Activity
In the material below, find every line containing "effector" and copy that line.

Data below

- - - - -

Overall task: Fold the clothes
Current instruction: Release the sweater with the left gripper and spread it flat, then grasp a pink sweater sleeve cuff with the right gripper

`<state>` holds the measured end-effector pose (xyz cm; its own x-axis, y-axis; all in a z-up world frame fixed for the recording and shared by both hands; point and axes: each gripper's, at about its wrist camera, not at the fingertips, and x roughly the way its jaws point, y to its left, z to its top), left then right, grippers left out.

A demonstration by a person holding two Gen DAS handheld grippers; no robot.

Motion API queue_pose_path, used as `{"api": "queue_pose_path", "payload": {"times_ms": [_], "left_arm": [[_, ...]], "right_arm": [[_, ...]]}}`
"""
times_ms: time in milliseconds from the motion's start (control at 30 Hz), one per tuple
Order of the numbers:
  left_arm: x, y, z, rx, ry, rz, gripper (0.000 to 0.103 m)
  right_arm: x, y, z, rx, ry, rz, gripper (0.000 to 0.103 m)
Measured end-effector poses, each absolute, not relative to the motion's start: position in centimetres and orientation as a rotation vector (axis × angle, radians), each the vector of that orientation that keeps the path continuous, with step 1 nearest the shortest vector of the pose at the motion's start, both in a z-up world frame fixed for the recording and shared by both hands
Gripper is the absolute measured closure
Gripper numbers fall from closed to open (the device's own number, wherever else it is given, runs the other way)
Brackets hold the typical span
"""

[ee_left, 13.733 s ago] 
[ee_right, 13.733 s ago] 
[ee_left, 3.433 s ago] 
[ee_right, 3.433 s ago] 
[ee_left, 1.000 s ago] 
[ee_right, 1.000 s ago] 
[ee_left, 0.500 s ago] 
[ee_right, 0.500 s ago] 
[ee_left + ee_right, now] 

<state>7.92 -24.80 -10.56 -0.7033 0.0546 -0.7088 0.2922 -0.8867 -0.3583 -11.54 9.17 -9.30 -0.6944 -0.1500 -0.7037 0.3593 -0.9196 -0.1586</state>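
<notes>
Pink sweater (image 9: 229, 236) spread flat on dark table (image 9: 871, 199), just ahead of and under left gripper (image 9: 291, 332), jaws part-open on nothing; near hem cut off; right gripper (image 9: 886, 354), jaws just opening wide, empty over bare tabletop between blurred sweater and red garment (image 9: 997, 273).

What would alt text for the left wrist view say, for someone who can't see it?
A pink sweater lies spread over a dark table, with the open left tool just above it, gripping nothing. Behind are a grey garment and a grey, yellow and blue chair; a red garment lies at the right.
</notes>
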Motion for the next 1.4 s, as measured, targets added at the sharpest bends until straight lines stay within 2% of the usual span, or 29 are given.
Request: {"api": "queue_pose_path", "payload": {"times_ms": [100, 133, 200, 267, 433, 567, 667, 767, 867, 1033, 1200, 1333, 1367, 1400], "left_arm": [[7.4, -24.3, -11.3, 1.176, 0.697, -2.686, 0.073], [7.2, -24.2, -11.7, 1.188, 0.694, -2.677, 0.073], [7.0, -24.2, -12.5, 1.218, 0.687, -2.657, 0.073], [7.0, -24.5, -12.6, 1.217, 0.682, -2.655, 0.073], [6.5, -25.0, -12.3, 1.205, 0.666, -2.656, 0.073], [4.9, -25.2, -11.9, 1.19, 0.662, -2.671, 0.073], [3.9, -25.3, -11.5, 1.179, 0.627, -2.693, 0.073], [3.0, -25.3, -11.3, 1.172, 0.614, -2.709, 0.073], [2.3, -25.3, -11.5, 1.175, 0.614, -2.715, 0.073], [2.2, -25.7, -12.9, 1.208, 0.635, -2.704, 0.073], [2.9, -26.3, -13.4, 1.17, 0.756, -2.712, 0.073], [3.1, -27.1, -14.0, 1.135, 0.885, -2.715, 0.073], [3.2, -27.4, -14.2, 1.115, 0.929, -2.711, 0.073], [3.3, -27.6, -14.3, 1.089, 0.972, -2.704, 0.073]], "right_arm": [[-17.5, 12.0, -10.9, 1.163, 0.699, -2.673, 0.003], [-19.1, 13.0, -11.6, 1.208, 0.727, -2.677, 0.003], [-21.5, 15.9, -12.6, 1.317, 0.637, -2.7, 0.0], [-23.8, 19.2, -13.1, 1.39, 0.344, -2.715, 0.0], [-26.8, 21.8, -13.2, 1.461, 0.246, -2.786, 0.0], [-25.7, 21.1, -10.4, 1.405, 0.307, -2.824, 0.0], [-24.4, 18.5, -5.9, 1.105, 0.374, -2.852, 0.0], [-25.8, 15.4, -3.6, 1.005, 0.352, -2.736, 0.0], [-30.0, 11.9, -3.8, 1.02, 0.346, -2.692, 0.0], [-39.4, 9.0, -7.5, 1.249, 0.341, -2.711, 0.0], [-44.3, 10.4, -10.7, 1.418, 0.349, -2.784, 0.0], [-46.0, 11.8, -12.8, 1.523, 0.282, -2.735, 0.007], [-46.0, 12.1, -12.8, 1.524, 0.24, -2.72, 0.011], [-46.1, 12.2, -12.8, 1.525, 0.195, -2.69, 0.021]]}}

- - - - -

Exercise output
`<state>` holds the measured end-effector pose (xyz cm; its own x-axis, y-axis; all in a z-up world frame fixed for the recording and shared by both hands; point and axes: each gripper's, at about its wrist camera, not at the fingertips, and x roughly the way its jaws point, y to its left, z to its top), left then right, grippers left out.
Measured end-effector poses, each absolute, not relative to the motion's start: position in centimetres and orientation as a rotation vector (axis × angle, radians), each the vector of that orientation that keeps the path continuous, with step 1 nearest the shortest vector of the pose at the motion's start, both in a z-up world frame fixed for the recording and shared by both hands

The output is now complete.